Weiter liest Dusil Fragmente aus „Bilder einer Kindheit“ und „Verstrickungen“. Letztere schildert die Begegnung einer nicht mehr ganz jungen Frau, Renate, mit einem ca. 20 Jahre älteren Mann anlässlich einer Tagung. Wir erleben einen ewiggestrigen, dem nationalsozialistischen Gedankengut tief verhafteten Mann mit bösen Vorurteilen im Gepäck – und eine aufgeschlossene und zukunftsfreudige Frau, die ob der Erkenntnisse aus den Gesprächen mit dem älteren Mann in tiefe Abgründe (auch ihres eigenen Lebens) blicken muss. Aus dem Kontrast zwischen den beiden erwächst dieser Erzählung ihre Lebendigkeit.

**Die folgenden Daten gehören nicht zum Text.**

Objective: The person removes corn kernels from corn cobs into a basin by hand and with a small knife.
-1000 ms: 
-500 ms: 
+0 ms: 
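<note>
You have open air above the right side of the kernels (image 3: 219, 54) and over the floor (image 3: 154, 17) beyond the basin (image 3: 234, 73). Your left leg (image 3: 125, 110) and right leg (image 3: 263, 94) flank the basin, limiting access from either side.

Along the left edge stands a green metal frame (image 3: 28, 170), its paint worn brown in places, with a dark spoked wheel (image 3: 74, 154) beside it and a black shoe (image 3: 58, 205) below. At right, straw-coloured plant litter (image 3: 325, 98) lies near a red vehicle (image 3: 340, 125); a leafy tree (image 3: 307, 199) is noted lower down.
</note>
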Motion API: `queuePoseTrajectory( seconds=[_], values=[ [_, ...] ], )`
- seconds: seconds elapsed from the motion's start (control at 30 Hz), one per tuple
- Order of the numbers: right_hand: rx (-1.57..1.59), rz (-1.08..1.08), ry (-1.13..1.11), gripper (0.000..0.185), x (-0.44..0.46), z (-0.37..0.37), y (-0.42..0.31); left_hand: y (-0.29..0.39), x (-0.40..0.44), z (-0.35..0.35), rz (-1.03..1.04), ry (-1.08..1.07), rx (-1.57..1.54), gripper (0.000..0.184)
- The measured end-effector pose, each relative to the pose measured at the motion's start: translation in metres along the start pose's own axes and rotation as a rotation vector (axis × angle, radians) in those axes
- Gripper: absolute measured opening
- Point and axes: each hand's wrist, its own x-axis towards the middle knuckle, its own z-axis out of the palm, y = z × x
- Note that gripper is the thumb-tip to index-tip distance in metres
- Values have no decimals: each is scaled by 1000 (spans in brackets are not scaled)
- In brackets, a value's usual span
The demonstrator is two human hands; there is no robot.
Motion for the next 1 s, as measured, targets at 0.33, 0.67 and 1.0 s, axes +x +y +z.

In allen Kurzgeschichten finden sich Schlüsselbegriffe wie Kindheit („Es geht hier um die traumatische Kindheit der kleinen Deutschen im Siebenbürgen nach dem Zweiten Weltkrieg, die die Wahrheiten des Lebens unter dem totalitären Druck jener Jahre buchstabieren …“ – so Ioana Jeronim), Angst (nicht nur allgegenwärtige Bedrohung, sondern fast ein Dauerzustand der Protagonisten: „Zwischen Lüge und Wahrheit saß die Angst …“) und vor allem Wort, Worte, Wörter: „Paul weiß, dass mit Worten nicht zu spaßen ist. Mutter hat ihm erklärt, dass Worte mehr Unglück anrichten können als Waffen“; „Ella hört die Worte. Sie versteht die Worte, doch sie kann sie nicht begreifen“; „Doch die Worte fallen aus den Gedanken heraus. Die Worte sind aus Glas, und wenn sie es schaffen, den Gedanken zu entfliehen, zerbrechen sie. Die Worte wissen, dass sie zu schneidenden Wahrheiten werden.“

„Mit feiner Feder, sparsamen Mitteln und ohne aufdringlich zu werden, schildert und konzipiert Dagmar Dusil eine Welt von außerordentlicher Tragweite und umreißt im weitesten Sinne den Erfahrungshorizont unserer Zeitgenossen.“ (Ioana Jeronim).